• _Exercise instructions_
What you return must match the records character for character.
[[ Records to use open ]]
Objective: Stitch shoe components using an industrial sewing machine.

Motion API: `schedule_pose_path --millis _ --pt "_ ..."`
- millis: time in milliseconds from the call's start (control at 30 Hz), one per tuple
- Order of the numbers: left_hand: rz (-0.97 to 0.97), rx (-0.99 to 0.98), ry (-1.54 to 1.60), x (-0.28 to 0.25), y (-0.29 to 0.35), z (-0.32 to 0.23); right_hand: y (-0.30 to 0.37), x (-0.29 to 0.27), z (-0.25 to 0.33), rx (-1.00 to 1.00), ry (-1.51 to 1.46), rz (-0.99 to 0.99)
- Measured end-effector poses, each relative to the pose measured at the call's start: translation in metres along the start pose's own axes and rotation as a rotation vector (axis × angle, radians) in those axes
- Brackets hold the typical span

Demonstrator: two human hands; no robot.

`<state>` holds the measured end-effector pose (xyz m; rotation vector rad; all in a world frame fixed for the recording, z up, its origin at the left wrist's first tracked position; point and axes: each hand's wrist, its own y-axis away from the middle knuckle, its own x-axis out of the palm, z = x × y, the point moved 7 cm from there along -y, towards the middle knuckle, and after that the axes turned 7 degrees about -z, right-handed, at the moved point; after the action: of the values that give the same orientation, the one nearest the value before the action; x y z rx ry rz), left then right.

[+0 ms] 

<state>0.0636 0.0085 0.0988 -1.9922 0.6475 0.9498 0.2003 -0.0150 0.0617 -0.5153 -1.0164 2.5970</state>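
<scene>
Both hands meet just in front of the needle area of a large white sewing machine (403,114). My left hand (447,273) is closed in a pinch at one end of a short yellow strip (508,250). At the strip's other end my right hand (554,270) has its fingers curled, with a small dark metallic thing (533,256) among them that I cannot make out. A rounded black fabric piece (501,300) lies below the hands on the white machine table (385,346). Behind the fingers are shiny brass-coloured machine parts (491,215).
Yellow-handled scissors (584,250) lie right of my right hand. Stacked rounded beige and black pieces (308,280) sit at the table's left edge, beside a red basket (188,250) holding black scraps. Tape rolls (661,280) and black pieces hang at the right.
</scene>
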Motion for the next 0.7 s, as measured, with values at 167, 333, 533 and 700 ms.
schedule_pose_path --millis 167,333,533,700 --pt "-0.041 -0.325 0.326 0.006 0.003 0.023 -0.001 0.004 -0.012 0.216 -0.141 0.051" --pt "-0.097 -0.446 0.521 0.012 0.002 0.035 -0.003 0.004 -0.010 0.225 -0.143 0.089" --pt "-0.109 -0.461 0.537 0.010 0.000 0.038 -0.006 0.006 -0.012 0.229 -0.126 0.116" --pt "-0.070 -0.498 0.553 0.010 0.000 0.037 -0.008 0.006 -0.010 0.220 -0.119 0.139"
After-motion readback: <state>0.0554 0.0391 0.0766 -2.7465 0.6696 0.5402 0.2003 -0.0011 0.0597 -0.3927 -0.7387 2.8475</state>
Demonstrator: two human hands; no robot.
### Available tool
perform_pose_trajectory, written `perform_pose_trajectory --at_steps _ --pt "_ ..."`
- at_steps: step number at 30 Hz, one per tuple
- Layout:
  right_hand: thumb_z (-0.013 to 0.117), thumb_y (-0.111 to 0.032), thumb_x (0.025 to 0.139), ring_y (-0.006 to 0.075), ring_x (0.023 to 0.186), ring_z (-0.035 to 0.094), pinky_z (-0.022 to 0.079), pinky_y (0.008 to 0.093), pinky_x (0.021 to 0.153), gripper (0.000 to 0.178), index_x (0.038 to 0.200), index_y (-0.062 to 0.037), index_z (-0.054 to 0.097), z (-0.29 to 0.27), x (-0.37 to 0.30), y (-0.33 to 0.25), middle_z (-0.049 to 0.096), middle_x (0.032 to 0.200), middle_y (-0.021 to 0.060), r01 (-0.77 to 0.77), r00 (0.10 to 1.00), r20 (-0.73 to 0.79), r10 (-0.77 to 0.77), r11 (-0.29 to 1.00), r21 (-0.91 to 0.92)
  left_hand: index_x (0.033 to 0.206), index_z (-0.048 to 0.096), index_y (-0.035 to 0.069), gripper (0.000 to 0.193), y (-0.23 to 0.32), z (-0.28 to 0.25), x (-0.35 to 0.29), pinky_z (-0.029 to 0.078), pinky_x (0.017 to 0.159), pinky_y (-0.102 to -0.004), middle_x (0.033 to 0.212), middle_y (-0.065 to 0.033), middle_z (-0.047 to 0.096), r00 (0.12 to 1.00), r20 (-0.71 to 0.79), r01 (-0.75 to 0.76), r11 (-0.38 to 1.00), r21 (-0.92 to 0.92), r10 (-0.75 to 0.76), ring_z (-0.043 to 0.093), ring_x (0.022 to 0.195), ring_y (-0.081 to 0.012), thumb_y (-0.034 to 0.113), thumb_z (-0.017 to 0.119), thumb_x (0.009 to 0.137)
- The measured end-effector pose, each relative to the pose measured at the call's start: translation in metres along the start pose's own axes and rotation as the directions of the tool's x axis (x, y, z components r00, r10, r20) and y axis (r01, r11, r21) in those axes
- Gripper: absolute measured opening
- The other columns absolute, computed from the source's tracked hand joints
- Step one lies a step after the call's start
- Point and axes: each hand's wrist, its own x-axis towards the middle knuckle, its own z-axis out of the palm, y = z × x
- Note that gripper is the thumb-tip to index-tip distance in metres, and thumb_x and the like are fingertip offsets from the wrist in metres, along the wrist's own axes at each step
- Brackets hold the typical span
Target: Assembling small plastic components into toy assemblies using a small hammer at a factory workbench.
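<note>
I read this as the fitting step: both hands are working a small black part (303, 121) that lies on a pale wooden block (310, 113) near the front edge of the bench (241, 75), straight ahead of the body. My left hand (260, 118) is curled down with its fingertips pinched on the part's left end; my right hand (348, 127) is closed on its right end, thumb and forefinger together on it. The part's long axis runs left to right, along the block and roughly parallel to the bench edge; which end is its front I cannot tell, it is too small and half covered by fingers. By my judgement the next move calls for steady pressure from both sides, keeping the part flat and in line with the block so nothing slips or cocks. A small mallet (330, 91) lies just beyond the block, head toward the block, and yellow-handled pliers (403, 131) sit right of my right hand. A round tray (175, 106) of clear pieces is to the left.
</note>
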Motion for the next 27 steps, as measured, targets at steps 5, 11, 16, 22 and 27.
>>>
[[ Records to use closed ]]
• _Response to this task_
Objective: Stitch shoe components using an industrial sewing machine.

Motion API: `schedule_pose_path --millis _ --pt "_ ..."`
- millis: time in milliseconds from the call's start (control at 30 Hz), one per tuple
- Order of the numbers: left_hand: rz (-0.97 to 0.97), rx (-0.99 to 0.98), ry (-1.54 to 1.60), x (-0.28 to 0.25), y (-0.29 to 0.35), z (-0.32 to 0.23); right_hand: y (-0.30 to 0.37), x (-0.29 to 0.27), z (-0.25 to 0.33), rx (-1.00 to 1.00), ry (-1.51 to 1.46), rz (-0.99 to 0.99)
- Measured end-effector poses, each relative to the pose measured at the call's start: translation in metres along the start pose's own axes and rotation as a rotation vector (axis × angle, radians) in those axes
- Brackets hold the typical span

Demonstrator: two human hands; no robot.

`<state>` holds the measured end-effector pose (xyz m; rotation vector rad; all in a world frame fixed for the recording, z up, its origin at the left wrist's first tracked position; point and axes: each hand's wrist, its own y-axis away from the middle knuckle, its own x-axis out of the palm, z = x × y, the point moved 7 cm from there along -y, towards the middle knuckle, and after that the axes turned 7 degrees about -z, right-handed, at the moved point; after the action: of the values that give the same orientation, the one nearest the value before the action; x y z rx ry rz), left then right.

[+0 ms] 

<state>0.0636 0.0085 0.0988 -1.9922 0.6475 0.9498 0.2003 -0.0150 0.0617 -0.5153 -1.0164 2.5970</state>
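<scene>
Both hands meet just in front of the needle area of a large white sewing machine (403,114). My left hand (447,273) is closed in a pinch at one end of a short yellow strip (508,250). At the strip's other end my right hand (554,270) has its fingers curled, with a small dark metallic thing (533,256) among them that I cannot make out. A rounded black fabric piece (501,300) lies below the hands on the white machine table (385,346). Behind the fingers are shiny brass-coloured machine parts (491,215).
Yellow-handled scissors (584,250) lie right of my right hand. Stacked rounded beige and black pieces (308,280) sit at the table's left edge, beside a red basket (188,250) holding black scraps. Tape rolls (661,280) and black pieces hang at the right.
</scene>
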Motion for the next 0.7 s, as measured, with values at 167, 333, 533 and 700 ms.
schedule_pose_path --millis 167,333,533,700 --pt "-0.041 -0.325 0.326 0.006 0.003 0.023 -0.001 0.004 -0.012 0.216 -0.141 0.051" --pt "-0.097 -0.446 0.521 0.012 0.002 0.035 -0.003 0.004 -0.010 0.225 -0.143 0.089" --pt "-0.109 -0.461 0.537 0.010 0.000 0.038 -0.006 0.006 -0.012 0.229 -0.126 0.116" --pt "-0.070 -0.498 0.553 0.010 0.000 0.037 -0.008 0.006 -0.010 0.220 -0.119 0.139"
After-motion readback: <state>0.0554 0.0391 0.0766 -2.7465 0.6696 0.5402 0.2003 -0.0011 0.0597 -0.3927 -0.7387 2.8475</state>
Demonstrator: two human hands; no robot.
### Available tool
perform_pose_trajectory, written `perform_pose_trajectory --at_steps _ --pt "_ ..."`
- at_steps: step number at 30 Hz, one per tuple
- Layout:
  right_hand: thumb_z (-0.013 to 0.117), thumb_y (-0.111 to 0.032), thumb_x (0.025 to 0.139), ring_y (-0.006 to 0.075), ring_x (0.023 to 0.186), ring_z (-0.035 to 0.094), pinky_z (-0.022 to 0.079), pinky_y (0.008 to 0.093), pinky_x (0.021 to 0.153), gripper (0.000 to 0.178), index_x (0.038 to 0.200), index_y (-0.062 to 0.037), index_z (-0.054 to 0.097), z (-0.29 to 0.27), x (-0.37 to 0.30), y (-0.33 to 0.25), middle_z (-0.049 to 0.096), middle_x (0.032 to 0.200), middle_y (-0.021 to 0.060), r01 (-0.77 to 0.77), r00 (0.10 to 1.00), r20 (-0.73 to 0.79), r10 (-0.77 to 0.77), r11 (-0.29 to 1.00), r21 (-0.91 to 0.92)
  left_hand: index_x (0.033 to 0.206), index_z (-0.048 to 0.096), index_y (-0.035 to 0.069), gripper (0.000 to 0.193), y (-0.23 to 0.32), z (-0.28 to 0.25), x (-0.35 to 0.29), pinky_z (-0.029 to 0.078), pinky_x (0.017 to 0.159), pinky_y (-0.102 to -0.004), middle_x (0.033 to 0.212), middle_y (-0.065 to 0.033), middle_z (-0.047 to 0.096), r00 (0.12 to 1.00), r20 (-0.71 to 0.79), r01 (-0.75 to 0.76), r11 (-0.38 to 1.00), r21 (-0.92 to 0.92), r10 (-0.75 to 0.76), ring_z (-0.043 to 0.093), ring_x (0.022 to 0.195), ring_y (-0.081 to 0.012), thumb_y (-0.034 to 0.113), thumb_z (-0.017 to 0.119), thumb_x (0.009 to 0.137)
- The measured end-effector pose, each relative to the pose measured at the call's start: translation in metres along the start pose's own axes and rotation as the directions of the tool's x axis (x, y, z components r00, r10, r20) and y axis (r01, r11, r21) in those axes
- Gripper: absolute measured opening
- The other columns absolute, computed from the source's tracked hand joints
- Step one lies a step after the call's start
- Point and axes: each hand's wrist, its own x-axis towards the middle knuckle, its own z-axis out of the palm, y = z × x
- Note that gripper is the thumb-tip to index-tip distance in metres, and thumb_x and the like are fingertip offsets from the wrist in metres, along the wrist's own axes at each step
- Brackets hold the typical span
Target: Assembling small plastic components into toy assemblies using a small hammer at a factory workbench.
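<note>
I read this as the fitting step: both hands are working a small black part (303, 121) that lies on a pale wooden block (310, 113) near the front edge of the bench (241, 75), straight ahead of the body. My left hand (260, 118) is curled down with its fingertips pinched on the part's left end; my right hand (348, 127) is closed on its right end, thumb and forefinger together on it. The part's long axis runs left to right, along the block and roughly parallel to the bench edge; which end is its front I cannot tell, it is too small and half covered by fingers. By my judgement the next move calls for steady pressure from both sides, keeping the part flat and in line with the block so nothing slips or cocks. A small mallet (330, 91) lies just beyond the block, head toward the block, and yellow-handled pliers (403, 131) sit right of my right hand. A round tray (175, 106) of clear pieces is to the left.
</note>
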Motion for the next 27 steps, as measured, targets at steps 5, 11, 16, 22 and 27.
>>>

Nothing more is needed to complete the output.